* [What the task requires]:
All pictures are to be excluded when the data below is output verbatim.

* [Given material]:
-- Opening Marker --

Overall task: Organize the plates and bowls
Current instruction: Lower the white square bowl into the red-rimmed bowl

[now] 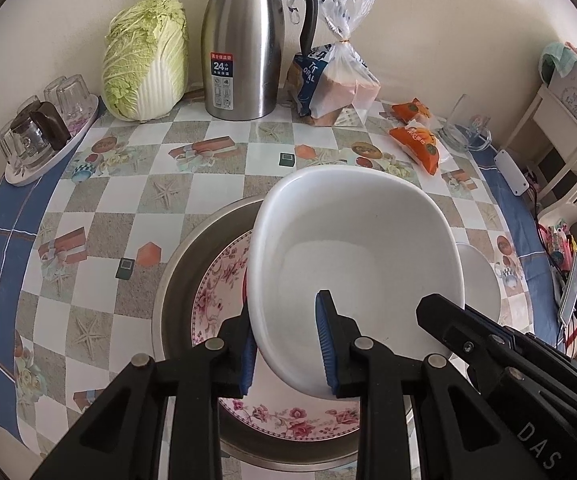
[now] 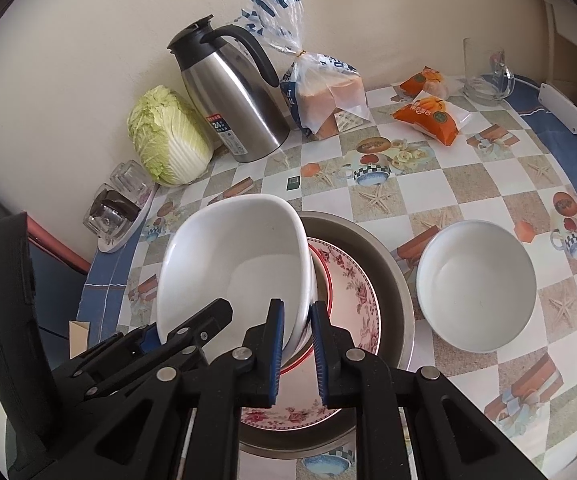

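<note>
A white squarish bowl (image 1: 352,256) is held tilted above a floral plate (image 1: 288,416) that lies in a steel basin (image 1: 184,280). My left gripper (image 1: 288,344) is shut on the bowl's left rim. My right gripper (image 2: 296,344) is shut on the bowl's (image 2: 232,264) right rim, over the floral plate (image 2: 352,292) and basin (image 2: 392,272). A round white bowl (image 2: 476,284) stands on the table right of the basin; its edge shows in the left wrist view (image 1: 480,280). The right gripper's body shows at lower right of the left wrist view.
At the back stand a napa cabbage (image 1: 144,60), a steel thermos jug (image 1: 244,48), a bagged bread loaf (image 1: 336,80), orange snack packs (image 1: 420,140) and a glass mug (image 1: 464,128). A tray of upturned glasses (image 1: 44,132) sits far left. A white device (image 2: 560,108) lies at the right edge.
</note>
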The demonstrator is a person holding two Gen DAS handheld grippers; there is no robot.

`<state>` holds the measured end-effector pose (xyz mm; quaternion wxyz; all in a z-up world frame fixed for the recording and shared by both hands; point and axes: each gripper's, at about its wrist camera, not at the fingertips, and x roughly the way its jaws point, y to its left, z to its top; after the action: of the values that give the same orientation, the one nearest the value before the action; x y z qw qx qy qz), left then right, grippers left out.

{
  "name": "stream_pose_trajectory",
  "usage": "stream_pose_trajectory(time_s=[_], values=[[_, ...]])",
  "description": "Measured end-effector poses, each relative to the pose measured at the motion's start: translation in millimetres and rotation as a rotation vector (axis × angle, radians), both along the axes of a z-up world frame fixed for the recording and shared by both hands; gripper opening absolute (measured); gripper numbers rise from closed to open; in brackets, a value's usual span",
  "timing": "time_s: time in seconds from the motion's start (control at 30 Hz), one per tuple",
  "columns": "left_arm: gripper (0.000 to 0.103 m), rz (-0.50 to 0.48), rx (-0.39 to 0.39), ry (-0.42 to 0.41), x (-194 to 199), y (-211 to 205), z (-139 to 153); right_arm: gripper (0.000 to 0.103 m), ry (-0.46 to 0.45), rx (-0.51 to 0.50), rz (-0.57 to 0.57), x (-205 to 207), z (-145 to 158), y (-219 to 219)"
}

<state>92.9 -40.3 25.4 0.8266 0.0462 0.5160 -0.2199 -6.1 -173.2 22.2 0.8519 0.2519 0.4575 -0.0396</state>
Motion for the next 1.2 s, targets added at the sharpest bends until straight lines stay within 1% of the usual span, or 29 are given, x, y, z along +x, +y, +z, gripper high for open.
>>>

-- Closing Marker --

* [Answer section]:
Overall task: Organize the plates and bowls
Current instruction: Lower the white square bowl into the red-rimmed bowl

[now] 
[now] 

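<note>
A white squarish bowl (image 1: 352,256) is held tilted above a floral plate (image 1: 288,416) that lies in a steel basin (image 1: 184,280). My left gripper (image 1: 288,344) is shut on the bowl's left rim. My right gripper (image 2: 296,344) is shut on the bowl's (image 2: 232,264) right rim, over the floral plate (image 2: 352,292) and basin (image 2: 392,272). A round white bowl (image 2: 476,284) stands on the table right of the basin; its edge shows in the left wrist view (image 1: 480,280). The right gripper's body shows at lower right of the left wrist view.
At the back stand a napa cabbage (image 1: 144,60), a steel thermos jug (image 1: 244,48), a bagged bread loaf (image 1: 336,80), orange snack packs (image 1: 420,140) and a glass mug (image 1: 464,128). A tray of upturned glasses (image 1: 44,132) sits far left. A white device (image 2: 560,108) lies at the right edge.
</note>
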The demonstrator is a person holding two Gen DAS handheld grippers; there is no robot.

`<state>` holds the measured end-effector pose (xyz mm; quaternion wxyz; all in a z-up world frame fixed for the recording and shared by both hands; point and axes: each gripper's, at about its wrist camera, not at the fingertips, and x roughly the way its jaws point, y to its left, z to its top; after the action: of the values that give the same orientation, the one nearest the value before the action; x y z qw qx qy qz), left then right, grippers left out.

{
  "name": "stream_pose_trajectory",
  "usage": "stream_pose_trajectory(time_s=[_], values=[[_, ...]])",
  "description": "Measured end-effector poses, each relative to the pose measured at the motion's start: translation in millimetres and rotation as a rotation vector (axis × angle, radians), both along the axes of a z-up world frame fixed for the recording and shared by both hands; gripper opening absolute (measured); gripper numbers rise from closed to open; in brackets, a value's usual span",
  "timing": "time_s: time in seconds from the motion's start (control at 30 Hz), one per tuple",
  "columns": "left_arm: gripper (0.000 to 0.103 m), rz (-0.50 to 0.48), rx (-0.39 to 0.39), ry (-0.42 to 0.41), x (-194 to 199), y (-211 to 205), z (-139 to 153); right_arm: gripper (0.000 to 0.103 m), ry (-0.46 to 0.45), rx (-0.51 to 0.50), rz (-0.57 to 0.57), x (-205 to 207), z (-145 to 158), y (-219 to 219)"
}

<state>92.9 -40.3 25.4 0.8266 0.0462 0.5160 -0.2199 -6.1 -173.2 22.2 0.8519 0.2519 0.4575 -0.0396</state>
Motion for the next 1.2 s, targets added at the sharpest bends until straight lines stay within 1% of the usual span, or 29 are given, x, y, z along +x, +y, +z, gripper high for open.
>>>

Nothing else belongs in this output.